Я по-прежнему во Флориде и по-прежнему люблю смотреть, как взлетают ракеты. В последнее время это происходит чаще: нынешняя администрация проявляет к космосу куда больший интерес. Поговаривают о новой серии запусков на Венеру пилотируемых кораблей.

Я выяснил, как звали мальчика, хотя это, конечно, ничего не меняло. Он действительно жил на хуторе. Его мать посчитала, что он уехал на материк, И забила тревогу только в понедельник. Что касается Ричарда… у нас в округе его всегда считали чудаком. Все сошлись на то, что он вдруг отчалил в свой родной Мэриленд или сбежал с какой нибудь новой знакомой.

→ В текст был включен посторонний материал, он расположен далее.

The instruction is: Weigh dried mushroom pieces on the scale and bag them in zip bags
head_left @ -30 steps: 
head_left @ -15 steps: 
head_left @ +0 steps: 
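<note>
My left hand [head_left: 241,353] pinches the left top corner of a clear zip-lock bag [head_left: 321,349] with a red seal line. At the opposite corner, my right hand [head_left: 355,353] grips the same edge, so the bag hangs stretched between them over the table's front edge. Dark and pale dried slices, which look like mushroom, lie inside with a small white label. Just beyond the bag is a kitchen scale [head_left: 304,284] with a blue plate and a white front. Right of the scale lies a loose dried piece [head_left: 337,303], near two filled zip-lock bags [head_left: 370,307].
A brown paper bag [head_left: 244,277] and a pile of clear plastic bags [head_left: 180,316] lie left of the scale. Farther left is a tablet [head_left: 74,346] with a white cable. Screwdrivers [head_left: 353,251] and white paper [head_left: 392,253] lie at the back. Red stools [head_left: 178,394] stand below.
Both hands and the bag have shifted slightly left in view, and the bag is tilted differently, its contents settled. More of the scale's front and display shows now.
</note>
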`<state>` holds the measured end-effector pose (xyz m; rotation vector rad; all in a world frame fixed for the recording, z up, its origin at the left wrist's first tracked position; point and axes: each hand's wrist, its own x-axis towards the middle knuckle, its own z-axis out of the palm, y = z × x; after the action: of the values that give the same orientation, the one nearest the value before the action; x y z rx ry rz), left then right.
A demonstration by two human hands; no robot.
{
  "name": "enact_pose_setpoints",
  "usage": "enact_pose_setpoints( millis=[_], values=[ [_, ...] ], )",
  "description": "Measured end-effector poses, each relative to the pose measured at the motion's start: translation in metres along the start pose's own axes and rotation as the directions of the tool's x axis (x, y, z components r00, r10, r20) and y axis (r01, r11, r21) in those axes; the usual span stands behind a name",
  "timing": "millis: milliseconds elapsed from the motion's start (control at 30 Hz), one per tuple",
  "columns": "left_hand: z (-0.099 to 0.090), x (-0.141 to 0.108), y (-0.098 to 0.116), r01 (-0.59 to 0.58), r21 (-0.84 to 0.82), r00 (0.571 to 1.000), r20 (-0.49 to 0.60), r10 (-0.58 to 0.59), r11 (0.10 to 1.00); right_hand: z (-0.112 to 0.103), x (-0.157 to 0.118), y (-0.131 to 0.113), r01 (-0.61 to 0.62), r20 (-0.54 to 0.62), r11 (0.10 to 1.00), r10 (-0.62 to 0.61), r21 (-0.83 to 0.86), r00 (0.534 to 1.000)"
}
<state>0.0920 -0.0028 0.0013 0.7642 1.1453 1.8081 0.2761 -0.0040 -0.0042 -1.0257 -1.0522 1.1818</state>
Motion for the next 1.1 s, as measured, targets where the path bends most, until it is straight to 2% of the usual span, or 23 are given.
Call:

У меня тоже репутация большого чудака, но относятся ко мне терпимо. Согласитесь, не многие из бывших астронавтов забрасывают своих конгрессменов в Вашингтоне письмами о том, что ассигновании на космос следовало бы употребить с большей пользой.

Я научился вполне сносно управлять своими крючками. Целый год меня мучили сильные боли, но человек ко всему привыкает. Я сам бреюсь и сам завязываю шнурки. А как я печатаю на машинке, вы уже могли убедиться. Словом, не думаю, что мне будет трудно вставить в рот стволы дробовика или нажать на спуск. Видите ли, три недели назад история повторилась.